Nearly half of the articles (n = 27, 47%) reported a theoretical framework for goal setting/action planning. The most commonly used theoretical frameworks to underpin the use of goal setting or action planning as a method to change a person’s behavior were behavior change theories. The Social Cognitive Theory , in which self-efficacy is described as the key concept for setting goals , was mentioned in 14 articles (24%). Other behavioral change theories that were referred to were: Self-Regulation Theory  (n = 5, 9%), Proactive Coping Theory  (n = 4, 7%), Health Action Process Approach  (n = 3, 5%), Self-Determination Theory  (n = 1, 2%) and the Theory of Planned Behavior  (n = 1, 2%). These theories were reported to be used because of their focus on overcoming the intention-behavior gap and on planning behavior. The theory of Locke & Latham  was used in four articles (7%) to underpin the importance of specificity and difficulty of goals [14, 29, 37, 52]. One article reported the use of the 5 A´s framework . This framework (Assess, Advise, Agree, Assist, Arrange) is a process model for self-management support that puts goal setting and action planning at the center of self-management support . Although theories were thus mentioned in nearly half of the articles (n = 27, 47%), fifteen articles (26%) offered minimal or no explanation of the relation between theory and the development, content and format of goal setting and action planning.
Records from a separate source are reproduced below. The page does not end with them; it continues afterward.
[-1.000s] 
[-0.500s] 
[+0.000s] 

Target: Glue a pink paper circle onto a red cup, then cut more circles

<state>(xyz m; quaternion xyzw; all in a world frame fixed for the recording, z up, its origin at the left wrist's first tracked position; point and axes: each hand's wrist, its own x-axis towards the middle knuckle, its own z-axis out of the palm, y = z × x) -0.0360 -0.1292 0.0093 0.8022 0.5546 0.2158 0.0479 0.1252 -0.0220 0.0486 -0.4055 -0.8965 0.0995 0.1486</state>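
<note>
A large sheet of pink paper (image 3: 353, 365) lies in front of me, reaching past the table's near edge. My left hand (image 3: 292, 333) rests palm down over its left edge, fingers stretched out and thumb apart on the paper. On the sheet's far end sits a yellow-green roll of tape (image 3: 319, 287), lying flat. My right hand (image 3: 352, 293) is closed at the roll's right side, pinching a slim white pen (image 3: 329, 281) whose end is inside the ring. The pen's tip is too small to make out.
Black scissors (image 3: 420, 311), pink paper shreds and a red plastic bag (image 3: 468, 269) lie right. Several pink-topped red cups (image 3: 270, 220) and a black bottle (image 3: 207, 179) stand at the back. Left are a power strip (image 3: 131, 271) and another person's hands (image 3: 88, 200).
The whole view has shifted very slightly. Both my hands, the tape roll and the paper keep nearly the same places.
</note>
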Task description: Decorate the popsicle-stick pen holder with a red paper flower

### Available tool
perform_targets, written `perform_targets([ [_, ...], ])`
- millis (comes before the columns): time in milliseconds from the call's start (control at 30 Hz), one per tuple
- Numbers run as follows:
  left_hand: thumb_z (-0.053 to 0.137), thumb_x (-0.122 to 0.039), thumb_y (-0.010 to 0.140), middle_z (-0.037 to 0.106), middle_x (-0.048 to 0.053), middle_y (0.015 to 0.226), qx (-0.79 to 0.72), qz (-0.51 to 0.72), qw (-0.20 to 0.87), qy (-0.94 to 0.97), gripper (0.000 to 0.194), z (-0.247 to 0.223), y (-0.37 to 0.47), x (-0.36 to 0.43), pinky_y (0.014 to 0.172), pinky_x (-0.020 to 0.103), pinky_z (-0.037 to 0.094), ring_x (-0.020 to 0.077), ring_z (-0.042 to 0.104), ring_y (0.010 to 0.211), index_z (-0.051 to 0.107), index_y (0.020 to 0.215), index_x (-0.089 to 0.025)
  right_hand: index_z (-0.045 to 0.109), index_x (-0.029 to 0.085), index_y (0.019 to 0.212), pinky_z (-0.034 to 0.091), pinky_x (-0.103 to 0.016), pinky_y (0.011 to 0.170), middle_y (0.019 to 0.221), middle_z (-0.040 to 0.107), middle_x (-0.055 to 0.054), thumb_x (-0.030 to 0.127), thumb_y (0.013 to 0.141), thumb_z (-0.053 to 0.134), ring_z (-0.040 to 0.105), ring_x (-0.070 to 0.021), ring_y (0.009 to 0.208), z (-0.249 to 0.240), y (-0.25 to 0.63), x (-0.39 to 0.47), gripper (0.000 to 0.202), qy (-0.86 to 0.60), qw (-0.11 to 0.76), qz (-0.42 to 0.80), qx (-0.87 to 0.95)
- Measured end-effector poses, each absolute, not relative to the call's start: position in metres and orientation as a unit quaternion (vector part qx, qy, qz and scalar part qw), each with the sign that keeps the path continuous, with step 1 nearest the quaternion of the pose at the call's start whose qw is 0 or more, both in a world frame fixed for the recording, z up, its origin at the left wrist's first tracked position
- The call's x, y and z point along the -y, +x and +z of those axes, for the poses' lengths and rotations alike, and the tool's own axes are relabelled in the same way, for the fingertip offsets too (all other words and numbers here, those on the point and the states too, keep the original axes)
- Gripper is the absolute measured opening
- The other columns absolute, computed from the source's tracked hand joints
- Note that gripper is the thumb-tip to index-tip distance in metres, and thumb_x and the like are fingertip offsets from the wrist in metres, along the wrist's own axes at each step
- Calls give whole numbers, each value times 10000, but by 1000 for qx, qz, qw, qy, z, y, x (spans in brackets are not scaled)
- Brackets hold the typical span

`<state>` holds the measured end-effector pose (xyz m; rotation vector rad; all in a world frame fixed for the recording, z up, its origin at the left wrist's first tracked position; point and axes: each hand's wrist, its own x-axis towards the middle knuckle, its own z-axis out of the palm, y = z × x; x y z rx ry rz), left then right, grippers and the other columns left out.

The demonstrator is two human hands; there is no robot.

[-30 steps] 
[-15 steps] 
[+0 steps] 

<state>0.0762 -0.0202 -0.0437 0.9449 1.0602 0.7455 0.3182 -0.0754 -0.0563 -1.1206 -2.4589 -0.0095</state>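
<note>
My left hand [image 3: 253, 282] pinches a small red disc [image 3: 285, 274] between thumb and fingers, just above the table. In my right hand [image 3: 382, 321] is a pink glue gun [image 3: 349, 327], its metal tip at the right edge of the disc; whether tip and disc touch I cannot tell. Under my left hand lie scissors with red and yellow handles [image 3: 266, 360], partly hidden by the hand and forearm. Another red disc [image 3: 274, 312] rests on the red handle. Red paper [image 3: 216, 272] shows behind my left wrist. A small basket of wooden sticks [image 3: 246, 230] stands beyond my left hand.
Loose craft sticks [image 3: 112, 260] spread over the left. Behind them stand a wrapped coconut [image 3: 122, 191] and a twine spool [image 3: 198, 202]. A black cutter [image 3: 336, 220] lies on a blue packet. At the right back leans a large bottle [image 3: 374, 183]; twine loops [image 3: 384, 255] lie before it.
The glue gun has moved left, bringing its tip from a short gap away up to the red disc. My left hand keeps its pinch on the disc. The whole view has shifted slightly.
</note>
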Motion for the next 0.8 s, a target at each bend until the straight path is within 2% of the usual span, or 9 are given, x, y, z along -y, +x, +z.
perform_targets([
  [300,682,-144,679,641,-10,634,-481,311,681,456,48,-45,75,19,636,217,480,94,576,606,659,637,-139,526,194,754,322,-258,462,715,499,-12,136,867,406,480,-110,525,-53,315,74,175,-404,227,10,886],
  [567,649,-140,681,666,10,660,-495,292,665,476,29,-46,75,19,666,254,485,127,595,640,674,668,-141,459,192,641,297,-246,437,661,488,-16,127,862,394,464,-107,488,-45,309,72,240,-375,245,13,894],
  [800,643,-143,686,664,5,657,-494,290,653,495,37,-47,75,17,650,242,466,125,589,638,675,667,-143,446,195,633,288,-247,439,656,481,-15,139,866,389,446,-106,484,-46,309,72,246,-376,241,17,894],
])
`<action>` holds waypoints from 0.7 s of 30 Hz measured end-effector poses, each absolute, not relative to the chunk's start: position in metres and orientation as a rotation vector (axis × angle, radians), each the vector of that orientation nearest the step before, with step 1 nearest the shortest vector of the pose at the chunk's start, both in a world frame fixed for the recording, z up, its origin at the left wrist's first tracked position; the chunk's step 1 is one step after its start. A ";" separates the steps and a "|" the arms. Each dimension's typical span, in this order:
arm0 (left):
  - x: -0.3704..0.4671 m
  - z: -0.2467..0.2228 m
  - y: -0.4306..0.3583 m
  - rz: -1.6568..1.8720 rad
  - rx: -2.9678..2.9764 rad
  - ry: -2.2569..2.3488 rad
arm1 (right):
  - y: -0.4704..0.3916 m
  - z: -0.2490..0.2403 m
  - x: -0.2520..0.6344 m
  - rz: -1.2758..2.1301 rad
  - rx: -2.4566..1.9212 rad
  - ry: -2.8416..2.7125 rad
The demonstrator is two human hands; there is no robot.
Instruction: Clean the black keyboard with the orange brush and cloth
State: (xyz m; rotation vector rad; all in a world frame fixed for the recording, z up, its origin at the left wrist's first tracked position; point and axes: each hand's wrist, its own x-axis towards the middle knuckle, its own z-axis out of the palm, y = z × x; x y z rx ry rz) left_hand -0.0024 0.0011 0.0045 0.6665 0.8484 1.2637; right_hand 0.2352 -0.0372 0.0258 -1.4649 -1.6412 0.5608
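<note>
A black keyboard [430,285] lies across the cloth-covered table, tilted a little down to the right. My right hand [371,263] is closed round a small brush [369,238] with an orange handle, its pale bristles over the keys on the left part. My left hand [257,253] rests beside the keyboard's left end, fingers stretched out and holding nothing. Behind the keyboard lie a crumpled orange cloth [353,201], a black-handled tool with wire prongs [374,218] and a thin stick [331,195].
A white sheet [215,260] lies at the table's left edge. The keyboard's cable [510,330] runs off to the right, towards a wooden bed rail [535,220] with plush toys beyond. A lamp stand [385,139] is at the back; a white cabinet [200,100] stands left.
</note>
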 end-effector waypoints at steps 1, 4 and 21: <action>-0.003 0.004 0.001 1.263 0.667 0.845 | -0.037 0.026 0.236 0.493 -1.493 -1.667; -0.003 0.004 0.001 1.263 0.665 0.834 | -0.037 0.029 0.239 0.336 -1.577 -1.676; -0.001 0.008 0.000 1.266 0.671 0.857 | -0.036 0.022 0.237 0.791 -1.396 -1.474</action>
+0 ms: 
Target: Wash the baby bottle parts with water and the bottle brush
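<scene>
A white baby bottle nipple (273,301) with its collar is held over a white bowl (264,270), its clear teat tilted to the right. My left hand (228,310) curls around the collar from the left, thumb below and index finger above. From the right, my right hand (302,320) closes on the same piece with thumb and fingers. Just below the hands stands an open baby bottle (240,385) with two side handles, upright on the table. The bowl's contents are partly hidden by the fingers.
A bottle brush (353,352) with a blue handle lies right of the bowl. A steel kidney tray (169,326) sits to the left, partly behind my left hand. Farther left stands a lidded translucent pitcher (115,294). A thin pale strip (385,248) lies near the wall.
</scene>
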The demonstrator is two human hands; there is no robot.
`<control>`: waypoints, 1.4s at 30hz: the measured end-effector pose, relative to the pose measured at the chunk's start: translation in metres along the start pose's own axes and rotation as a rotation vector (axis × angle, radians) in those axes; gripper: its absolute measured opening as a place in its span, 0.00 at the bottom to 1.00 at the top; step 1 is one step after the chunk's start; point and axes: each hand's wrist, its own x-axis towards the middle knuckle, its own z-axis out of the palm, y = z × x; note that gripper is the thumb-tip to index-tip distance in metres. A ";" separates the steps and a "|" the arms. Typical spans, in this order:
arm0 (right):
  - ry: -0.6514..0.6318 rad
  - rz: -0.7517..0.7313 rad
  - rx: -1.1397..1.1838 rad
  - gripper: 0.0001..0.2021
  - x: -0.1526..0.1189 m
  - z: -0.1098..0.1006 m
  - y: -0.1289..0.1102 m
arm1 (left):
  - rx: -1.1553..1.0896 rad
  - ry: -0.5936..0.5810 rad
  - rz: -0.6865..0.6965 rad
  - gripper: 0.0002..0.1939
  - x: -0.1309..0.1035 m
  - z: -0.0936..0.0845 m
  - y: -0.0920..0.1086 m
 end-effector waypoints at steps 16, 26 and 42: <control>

Goal setting phases and components
The five main goal setting phases identified were (1) preparation, (2) formulation of goals, (3) formulation of action plan, (4) coping planning, and (5) follow-up (for definitions of all phases see Table 4 Phases and Components.). Nineteen of the articles (33%) included all phases [12–14, 27–37, 69–71, 73, 74]. Different components were identified for the preparation, coping planning and follow-up phases (see Table 4 Phases and Components.).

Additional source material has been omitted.